_Task objective_. Where does the word "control" show up in the records? Copy every line that holds it.

_Data section_.
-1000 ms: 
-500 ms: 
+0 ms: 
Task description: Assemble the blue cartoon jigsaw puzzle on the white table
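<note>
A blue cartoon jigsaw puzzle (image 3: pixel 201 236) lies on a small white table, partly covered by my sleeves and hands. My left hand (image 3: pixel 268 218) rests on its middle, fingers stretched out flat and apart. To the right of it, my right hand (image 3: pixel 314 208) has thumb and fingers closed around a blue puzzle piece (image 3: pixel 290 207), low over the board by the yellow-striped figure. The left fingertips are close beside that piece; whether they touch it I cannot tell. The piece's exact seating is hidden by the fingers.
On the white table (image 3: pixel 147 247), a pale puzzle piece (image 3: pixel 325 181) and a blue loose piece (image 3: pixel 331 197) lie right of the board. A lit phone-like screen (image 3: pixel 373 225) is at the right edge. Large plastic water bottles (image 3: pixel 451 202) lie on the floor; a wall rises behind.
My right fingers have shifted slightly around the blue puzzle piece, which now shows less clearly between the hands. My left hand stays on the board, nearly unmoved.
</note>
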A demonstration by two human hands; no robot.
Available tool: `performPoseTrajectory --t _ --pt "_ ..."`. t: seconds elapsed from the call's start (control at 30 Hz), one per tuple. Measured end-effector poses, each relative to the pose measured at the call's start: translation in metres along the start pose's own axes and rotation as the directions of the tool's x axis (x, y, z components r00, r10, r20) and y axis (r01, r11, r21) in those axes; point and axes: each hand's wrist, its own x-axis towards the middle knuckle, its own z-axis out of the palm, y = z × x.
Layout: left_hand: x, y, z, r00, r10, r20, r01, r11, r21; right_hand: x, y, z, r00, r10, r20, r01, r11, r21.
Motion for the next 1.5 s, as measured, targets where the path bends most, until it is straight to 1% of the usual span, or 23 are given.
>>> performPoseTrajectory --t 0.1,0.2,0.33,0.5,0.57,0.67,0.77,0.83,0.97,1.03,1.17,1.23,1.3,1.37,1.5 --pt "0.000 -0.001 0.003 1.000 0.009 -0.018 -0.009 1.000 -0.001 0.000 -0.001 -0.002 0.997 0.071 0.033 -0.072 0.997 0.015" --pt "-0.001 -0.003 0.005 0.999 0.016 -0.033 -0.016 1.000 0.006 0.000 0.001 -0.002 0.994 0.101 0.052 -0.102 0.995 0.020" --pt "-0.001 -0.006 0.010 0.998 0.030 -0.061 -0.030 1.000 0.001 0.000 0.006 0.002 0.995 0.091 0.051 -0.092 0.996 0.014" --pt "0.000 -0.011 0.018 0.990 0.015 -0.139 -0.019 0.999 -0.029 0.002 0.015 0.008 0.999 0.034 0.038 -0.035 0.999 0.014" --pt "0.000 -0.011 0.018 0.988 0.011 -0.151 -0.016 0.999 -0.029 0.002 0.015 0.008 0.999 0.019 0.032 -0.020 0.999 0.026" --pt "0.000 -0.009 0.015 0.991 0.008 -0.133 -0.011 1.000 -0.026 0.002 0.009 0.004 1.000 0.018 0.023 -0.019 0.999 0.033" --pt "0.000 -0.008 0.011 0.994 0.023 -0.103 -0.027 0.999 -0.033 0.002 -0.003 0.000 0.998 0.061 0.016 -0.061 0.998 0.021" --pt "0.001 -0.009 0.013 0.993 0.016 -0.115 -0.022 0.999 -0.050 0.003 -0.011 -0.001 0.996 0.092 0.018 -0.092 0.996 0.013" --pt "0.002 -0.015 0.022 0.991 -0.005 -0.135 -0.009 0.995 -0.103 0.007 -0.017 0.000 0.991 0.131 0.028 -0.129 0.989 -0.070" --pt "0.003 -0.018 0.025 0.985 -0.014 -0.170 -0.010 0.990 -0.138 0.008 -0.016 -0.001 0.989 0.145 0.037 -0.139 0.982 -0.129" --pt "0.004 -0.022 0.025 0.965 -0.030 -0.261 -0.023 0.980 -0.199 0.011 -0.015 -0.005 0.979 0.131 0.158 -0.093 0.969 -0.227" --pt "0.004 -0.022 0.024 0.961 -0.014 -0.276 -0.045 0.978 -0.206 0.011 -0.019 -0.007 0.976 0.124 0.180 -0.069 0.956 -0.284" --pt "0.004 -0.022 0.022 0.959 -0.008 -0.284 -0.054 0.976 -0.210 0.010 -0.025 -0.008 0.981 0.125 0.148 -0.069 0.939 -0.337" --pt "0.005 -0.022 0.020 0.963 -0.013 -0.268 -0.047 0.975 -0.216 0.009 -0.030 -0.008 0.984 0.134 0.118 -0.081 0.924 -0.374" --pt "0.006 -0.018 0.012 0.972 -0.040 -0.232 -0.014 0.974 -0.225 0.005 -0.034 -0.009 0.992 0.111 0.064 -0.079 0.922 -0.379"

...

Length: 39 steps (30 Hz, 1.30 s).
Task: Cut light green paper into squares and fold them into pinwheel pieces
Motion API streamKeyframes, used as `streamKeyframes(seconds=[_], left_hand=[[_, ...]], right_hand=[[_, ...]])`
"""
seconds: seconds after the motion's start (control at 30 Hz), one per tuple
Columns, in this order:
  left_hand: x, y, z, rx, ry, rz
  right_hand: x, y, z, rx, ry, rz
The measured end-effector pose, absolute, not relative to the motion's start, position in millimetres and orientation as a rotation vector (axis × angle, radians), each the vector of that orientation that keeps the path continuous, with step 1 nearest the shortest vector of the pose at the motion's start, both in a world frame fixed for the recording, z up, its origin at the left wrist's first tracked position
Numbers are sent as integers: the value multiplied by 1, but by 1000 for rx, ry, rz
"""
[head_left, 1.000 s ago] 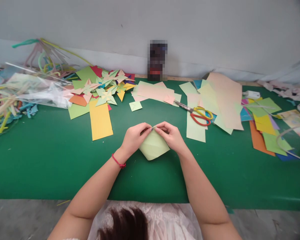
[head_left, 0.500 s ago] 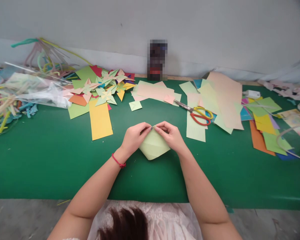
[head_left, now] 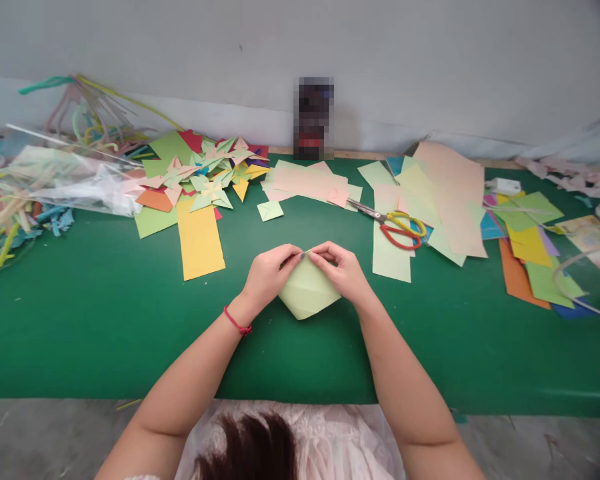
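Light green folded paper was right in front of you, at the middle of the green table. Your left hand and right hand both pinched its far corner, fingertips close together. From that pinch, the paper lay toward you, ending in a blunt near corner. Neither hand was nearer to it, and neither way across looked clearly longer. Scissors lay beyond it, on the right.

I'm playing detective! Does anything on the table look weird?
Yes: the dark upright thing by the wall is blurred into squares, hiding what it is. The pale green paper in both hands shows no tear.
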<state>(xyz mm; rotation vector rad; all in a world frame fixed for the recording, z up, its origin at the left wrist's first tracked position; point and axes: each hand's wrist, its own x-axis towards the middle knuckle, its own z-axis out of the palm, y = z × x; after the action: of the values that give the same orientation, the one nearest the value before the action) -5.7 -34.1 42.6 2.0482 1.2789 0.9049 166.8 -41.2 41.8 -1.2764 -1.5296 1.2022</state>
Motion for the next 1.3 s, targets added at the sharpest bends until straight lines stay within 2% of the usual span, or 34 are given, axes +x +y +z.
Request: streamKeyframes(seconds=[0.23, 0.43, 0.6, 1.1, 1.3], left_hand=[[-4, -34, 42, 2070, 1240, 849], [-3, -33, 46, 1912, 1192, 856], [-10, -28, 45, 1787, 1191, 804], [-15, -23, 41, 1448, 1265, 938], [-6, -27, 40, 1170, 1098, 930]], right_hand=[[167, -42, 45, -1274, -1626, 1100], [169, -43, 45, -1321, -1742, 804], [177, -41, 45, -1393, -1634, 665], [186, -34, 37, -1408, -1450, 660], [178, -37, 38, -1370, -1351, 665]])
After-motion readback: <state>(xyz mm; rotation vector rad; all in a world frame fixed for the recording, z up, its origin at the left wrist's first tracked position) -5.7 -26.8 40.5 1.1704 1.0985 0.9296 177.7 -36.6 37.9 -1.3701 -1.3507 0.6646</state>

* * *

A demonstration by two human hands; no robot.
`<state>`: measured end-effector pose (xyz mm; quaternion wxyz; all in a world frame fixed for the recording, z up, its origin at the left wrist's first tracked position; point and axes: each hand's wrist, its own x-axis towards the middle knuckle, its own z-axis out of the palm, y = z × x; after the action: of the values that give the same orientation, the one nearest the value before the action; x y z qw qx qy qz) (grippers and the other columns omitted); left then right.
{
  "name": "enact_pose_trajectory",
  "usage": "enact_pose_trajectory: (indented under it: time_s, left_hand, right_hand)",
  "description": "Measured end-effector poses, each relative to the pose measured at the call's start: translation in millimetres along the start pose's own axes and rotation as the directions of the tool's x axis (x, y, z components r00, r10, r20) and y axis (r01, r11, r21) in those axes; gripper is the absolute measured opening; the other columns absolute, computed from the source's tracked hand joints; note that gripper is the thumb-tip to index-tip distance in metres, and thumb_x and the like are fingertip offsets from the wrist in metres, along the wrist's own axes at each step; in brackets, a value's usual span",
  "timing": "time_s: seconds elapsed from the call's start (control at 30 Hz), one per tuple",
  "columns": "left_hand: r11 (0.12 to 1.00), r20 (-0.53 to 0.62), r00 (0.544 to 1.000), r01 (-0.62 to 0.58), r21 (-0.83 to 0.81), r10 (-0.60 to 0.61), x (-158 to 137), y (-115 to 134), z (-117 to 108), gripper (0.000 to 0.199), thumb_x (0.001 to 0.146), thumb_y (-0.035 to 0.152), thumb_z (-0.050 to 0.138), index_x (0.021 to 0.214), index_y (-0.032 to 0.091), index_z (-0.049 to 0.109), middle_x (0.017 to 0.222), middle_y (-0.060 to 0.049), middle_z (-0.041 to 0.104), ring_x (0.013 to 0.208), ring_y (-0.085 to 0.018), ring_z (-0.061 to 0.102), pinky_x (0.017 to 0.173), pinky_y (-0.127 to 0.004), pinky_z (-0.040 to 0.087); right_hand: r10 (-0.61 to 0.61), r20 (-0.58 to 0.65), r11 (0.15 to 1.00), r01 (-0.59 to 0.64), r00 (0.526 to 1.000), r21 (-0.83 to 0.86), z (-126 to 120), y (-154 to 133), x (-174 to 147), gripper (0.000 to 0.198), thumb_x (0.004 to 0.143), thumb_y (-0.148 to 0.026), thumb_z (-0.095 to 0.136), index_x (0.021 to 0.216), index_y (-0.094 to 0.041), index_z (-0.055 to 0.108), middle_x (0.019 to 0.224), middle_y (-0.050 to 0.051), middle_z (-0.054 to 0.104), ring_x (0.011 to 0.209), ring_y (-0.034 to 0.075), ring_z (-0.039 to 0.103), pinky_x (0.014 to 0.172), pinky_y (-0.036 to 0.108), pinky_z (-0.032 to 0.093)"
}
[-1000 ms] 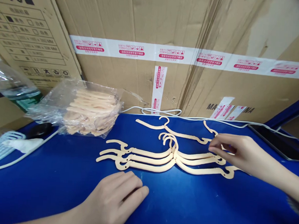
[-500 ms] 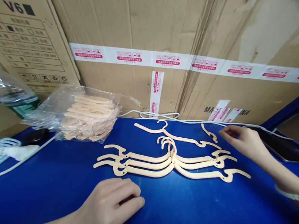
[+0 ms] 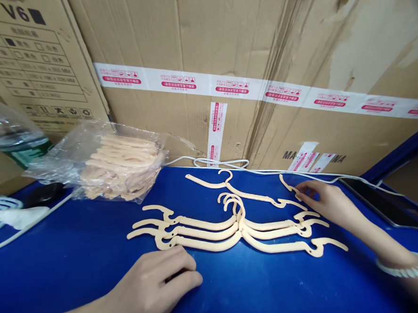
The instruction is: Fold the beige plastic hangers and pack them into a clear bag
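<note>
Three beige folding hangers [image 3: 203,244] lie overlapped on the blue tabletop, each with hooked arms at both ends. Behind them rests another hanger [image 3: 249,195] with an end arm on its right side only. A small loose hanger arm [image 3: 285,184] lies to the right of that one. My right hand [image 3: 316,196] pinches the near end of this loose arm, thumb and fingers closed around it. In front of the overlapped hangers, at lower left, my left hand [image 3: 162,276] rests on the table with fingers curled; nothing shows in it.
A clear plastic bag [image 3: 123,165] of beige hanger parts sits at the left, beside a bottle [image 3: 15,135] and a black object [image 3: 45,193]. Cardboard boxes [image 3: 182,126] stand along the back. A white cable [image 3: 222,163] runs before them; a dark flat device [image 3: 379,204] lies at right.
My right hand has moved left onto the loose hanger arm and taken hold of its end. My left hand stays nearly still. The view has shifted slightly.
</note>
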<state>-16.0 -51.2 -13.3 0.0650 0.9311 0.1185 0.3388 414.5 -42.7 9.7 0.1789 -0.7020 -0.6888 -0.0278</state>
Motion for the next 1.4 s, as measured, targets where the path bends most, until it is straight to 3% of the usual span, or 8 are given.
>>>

_Task solution_.
Available tool: `performPoseTrajectory --t _ --pt "_ ..."`. t: seconds elapsed from the call's start (control at 30 Hz), one per tuple. Measured end-effector poses, each relative to the pose measured at the call's start: translation in metres along the start pose's own axes and rotation as the directions of the tool's x axis (x, y, z components r00, r10, r20) and y axis (r01, r11, r21) in those axes; point and axes: each hand's wrist, its own x-axis towards the middle knuckle, its own z-axis out of the palm, y = z × x.
seconds: seconds after the motion's start (control at 30 Hz), one per tuple
  "timing": "time_s: seconds elapsed from the call's start (control at 30 Hz), one per tuple",

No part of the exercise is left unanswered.